Welsh: Dydd Sadwrn 5ed Rhagfyr 2020

02:20hrs: I stirred, dreary-eyed, and found in the folds of my tummy fat layers, a page from the notepad, and as I looked down, a pencil dropped from behind my earhole. The reading glasses were hanging on the very end of my nose and fell off to join some (I found as I began to move), biscuit crumbs as well. Nocturnal Nibbling Guilt!

The scrawl on the paper was hard to decipher. Bits I could make out were, ‘dreams put in the blog’ and ‘wee-weeing…’ But unfortunately memories of having the dreams I’d apparently had were lost into the ether. They must have been interesting, or I would not have made the regrettably unreadable comments on the pad. Shame!

I went through the routine of getting up, catching the balance easily enough this morning. Noticing that the ankle ulcer was clearing up so quickly (Not complaining).
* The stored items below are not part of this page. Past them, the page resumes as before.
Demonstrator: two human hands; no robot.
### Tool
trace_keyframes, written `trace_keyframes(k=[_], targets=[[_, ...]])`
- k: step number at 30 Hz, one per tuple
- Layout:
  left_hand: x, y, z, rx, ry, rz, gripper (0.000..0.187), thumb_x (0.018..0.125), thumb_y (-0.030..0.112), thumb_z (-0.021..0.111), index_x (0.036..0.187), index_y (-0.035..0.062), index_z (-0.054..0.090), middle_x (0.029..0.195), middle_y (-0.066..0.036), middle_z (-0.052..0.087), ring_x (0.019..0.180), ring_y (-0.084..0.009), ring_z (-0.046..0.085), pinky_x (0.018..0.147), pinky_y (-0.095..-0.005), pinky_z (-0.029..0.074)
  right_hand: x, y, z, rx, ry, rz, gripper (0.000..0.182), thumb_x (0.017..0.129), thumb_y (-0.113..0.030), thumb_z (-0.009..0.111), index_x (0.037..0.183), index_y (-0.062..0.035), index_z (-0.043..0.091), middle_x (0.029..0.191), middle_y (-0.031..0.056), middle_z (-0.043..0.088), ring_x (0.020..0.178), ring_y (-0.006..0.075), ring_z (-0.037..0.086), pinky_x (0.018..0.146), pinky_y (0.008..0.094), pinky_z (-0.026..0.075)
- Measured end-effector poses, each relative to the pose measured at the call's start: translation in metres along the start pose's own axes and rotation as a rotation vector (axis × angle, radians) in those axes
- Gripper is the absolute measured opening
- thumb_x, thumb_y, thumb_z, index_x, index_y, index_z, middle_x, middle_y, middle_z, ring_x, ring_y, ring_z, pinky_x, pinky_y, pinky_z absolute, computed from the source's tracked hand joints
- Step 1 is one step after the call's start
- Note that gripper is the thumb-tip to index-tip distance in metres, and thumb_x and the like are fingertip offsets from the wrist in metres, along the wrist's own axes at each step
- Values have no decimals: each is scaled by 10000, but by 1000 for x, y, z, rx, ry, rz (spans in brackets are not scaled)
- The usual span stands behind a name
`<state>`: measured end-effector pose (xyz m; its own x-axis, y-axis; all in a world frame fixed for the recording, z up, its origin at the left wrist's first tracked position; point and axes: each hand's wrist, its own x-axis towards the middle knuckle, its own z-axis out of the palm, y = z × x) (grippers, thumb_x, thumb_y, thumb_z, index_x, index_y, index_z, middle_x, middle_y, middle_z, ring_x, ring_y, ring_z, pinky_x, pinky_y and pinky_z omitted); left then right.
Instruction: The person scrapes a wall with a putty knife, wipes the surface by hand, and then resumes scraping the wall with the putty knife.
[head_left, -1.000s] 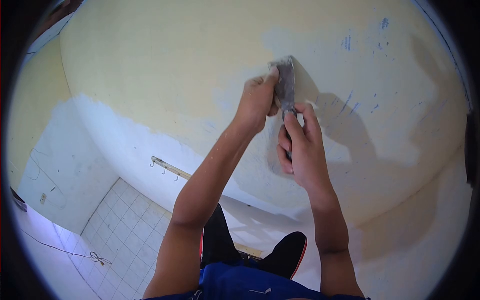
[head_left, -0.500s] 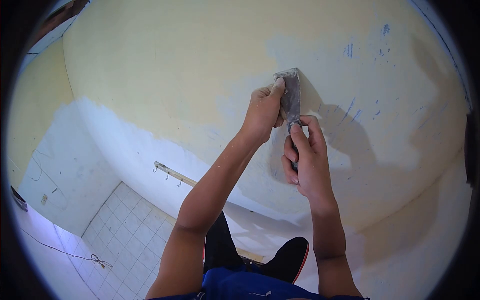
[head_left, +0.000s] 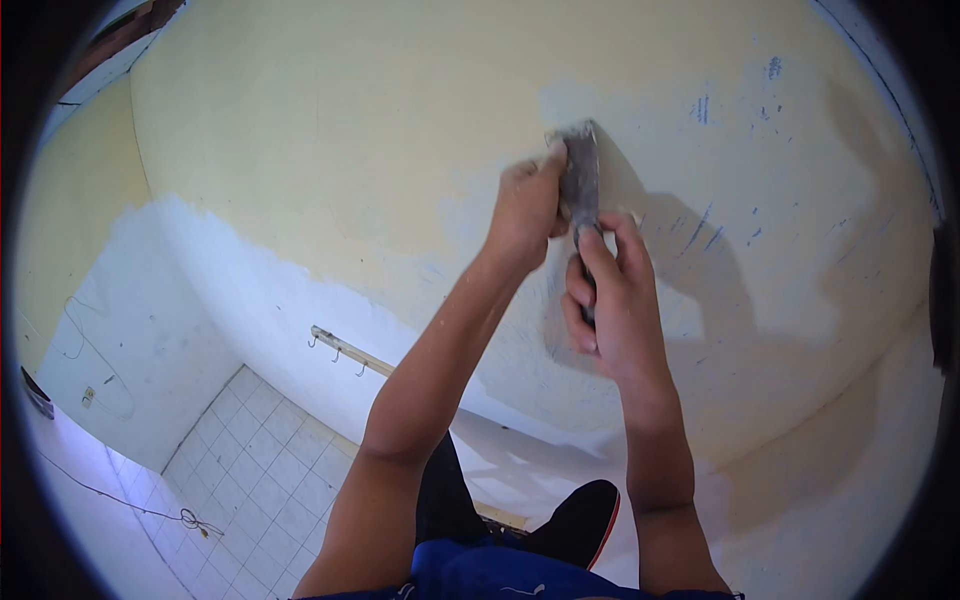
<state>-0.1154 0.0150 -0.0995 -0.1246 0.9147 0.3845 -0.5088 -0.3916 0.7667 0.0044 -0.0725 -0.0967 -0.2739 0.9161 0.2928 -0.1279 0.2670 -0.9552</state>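
The right hand point(head_left: 622, 290) is wrapped around the handle of the scraper point(head_left: 580, 188), while the left hand point(head_left: 524, 208) pinches the side of its blade, thumb on the face. The scraper is in front of the patchy wall point(head_left: 330, 130), left of some blue marks point(head_left: 702, 110); contact cannot be told. The step looks like steadying or working the blade; a stroke would call for a flat edge and firm two-handed control.

Scraper handle point(head_left: 588, 314) partly hidden behind fingers point(head_left: 577, 283)
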Motion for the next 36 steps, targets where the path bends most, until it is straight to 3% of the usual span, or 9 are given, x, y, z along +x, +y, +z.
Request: trace_keyframes(k=[2, 5, 11, 17, 19, 22, 32, 36], targets=[[7, 9, -5, -63, -74, 50, 364, 1054, 305, 479, 812, 54, 585, 653, -15, 563, 470, -71, 442, 378, -237, 279, 6, -7, 3, 21, -41, -4, 149, 1063, -236, 453, 1126, -101, 455, 601, -21, 378, 346, 62, 316, 315, 257, 180], [4, 4, -6, -44, -39, 32, 359, 1051, 307, 488, 816, 54, 586, 671, -17, 571, 480, -73, 461, 374, -236, 291, 1, -2, 3, 34, -55, -5, 164, 1059, -226, 451, 1118, -76, 428, 585, -13, 390, 344, 66, 333, 312, 262, 186], [-12, -13, -1, 15, -21, -20, 434, 1054, 336, 484, 718, 72, 559, 552, 1, 494, 418, -79, 377, 373, -261, 263, -10, 15, -9, 29, -34, -18, 141, 1066, -209, 430, 1114, -77, 416, 574, -9, 378, 338, 72, 322, 309, 269, 199], [-14, -8, 2, -42, -15, -33, 440, 1068, 334, 449, 722, 84, 557, 560, 10, 491, 428, -73, 361, 396, -250, 271, -10, 8, -2, 35, -41, 27, 114, 1068, -228, 446, 1101, -123, 477, 595, -28, 351, 332, 62, 282, 313, 261, 166], [-14, -15, 3, 28, -17, -3, 454, 1072, 351, 446, 716, 89, 551, 557, 17, 475, 433, -67, 349, 393, -254, 256, -5, 18, -18, 9, -69, 24, 224, 1059, -213, 450, 1213, -68, 380, 578, -16, 384, 330, 82, 340, 303, 271, 206], [-11, -16, 4, 2, -7, -13, 412, 1069, 345, 454, 807, 64, 602, 604, 21, 506, 455, -43, 359, 386, -247, 241, -7, 13, -20, -8, -66, 34, 224, 1056, -209, 449, 1204, -55, 378, 570, -17, 376, 330, 83, 343, 304, 273, 207], [-5, -10, -2, -27, 31, 7, 416, 1063, 350, 466, 779, 70, 585, 585, 22, 497, 422, -52, 342, 376, -258, 234, -4, 7, -6, -39, -60, 17, 206, 1058, -205, 440, 1175, -41, 395, 557, -22, 354, 330, 78, 337, 300, 273, 223], [-10, -13, -5, 41, -16, -20, 394, 1061, 337, 476, 815, 55, 601, 627, 3, 536, 442, -57, 393, 376, -256, 263, -8, 17, -6, -12, -37, -31, 190, 1057, -210, 449, 1147, -49, 404, 556, -24, 349, 330, 78, 328, 301, 272, 226]])
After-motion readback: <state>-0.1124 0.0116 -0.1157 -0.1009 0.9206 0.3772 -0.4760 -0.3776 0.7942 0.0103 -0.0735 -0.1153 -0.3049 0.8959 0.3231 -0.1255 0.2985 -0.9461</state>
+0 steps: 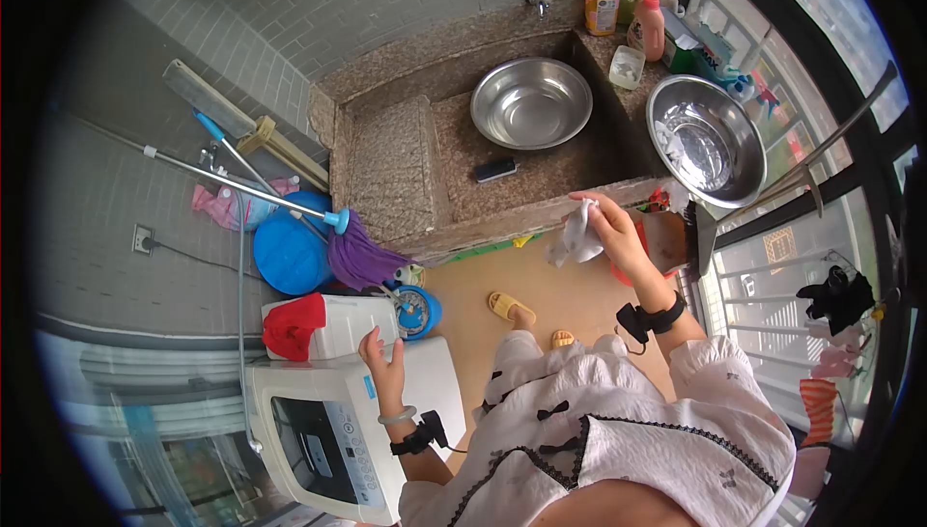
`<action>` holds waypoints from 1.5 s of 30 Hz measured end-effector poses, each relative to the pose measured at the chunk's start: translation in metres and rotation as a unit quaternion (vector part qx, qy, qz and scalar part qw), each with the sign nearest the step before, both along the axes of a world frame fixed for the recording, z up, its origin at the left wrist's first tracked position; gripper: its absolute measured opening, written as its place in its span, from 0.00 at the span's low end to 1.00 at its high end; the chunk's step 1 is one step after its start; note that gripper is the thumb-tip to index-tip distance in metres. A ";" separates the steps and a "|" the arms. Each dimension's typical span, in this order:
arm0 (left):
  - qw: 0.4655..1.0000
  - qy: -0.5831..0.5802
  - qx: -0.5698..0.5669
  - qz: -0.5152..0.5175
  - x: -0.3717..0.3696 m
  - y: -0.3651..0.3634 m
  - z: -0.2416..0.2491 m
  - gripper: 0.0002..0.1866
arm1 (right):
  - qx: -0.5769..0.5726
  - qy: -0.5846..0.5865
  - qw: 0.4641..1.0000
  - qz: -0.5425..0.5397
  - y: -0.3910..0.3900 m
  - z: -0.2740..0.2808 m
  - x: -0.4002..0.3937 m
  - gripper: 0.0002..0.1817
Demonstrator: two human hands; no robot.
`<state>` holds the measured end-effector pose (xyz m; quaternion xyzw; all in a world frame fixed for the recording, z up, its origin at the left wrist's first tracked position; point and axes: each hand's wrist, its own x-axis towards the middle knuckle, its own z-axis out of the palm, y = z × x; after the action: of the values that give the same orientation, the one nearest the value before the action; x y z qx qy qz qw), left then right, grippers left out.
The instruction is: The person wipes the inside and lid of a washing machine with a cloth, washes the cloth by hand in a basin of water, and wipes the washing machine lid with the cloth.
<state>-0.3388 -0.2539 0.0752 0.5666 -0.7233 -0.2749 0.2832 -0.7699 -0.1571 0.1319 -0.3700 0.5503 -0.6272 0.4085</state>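
My right hand (pixel 614 228) is closed on a crumpled pale cloth (pixel 576 237), which hangs from the fingers just in front of the stone sink's front wall (pixel 521 213). My left hand (pixel 382 358) is raised with its fingers apart and holds nothing; it is beside the white washing machine (pixel 435 402). Inside the sink sit a steel basin (pixel 531 102) and a dark brush (pixel 495 170). A second steel basin (pixel 707 141), with something shiny and clear in it, stands on the ledge at the right.
Bottles (pixel 602 6) and a small clear container (pixel 627 67) stand on the ledge near the tap (pixel 538 4). At left are a blue tub (pixel 290 249), a purple mop (pixel 359 255) and a red cloth (pixel 294 326). Small laundry (pixel 817 411) hangs at right.
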 end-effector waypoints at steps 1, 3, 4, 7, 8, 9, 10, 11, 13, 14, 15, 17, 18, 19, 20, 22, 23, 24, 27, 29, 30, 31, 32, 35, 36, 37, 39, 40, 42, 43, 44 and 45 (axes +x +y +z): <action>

The papule underneath the left foot was still tender, even though it had grown back on the bottom of the foot.

I tended to the Health Checks first.

The Harpin Xian Di Thermometer gave a good reading of 36.7°c, a very fair, in the green range result. Then, I got the sphygmomanometerisationing machine out to use, wondering if it will take a few tries to get it to work today, and worked on the third effort: The SYS was still a little too high, but it’s been worse many a time.

As I took the medications, I thought I heard a noise coming from the hallway, I went to investigate. There was a letter on the floor at the door, but that must have been there from yesterday. No one would be posting letters at 03:25hrs of a morning, so that wasn’t the noise I heard. No signs of anything fallen was identified, so I returned, and got the medications taken.

Then I opened the letter. It was an eight paged A4 notification, from HMG (Her Majesties Government), Department of Health & Social Care. It consisted of the following: Guidance for the festive period – Shielding – Access to health & care – Important Information about Covid-19 – Access to Additional Support – Vitamin D supplements – Socialising -Care & Support – Tier 1, 2, and three rules to follow – Going to the shops and Pharmacy regulations. Whether or not I will live long enough to read and digest it all, is questionable.

But, Hatt Mancock’s… sorry, Matt Hancock’s end quote of “We will Continue To Support You in your efforts to keep yourself & others safe!” gave me a warm-glow of bile, that did.

I assume he may be talking about my not getting my prescriptions without a battle on the phone each month with the Chemist I must not visit, to get them delivered? Or being unable to get my toe-nails cut? Or the cancelled Oncologist – Cardiothoracic – Endocrinologist – Pulmonologist – Neurologist – Urologist and Audiologist cancellations?

Or maybe as is likely, he’s more working towards the next general election than actually bothered about us all. He feels a bit of creeping and ersatz care pretending now, belatedly shown will ensure the votes? Who knows? You can’t blame him! Hahaha! 

I remember the then New health secretary Matt Hancock receiving £32,000 in donations from the chairman of the think tank that wanted the NHS ‘abolished’! Matt Hancock received nine donations between £2,000 and £4,000 from the man who heads the board of the free-market group, the Institute of Economic Affairs.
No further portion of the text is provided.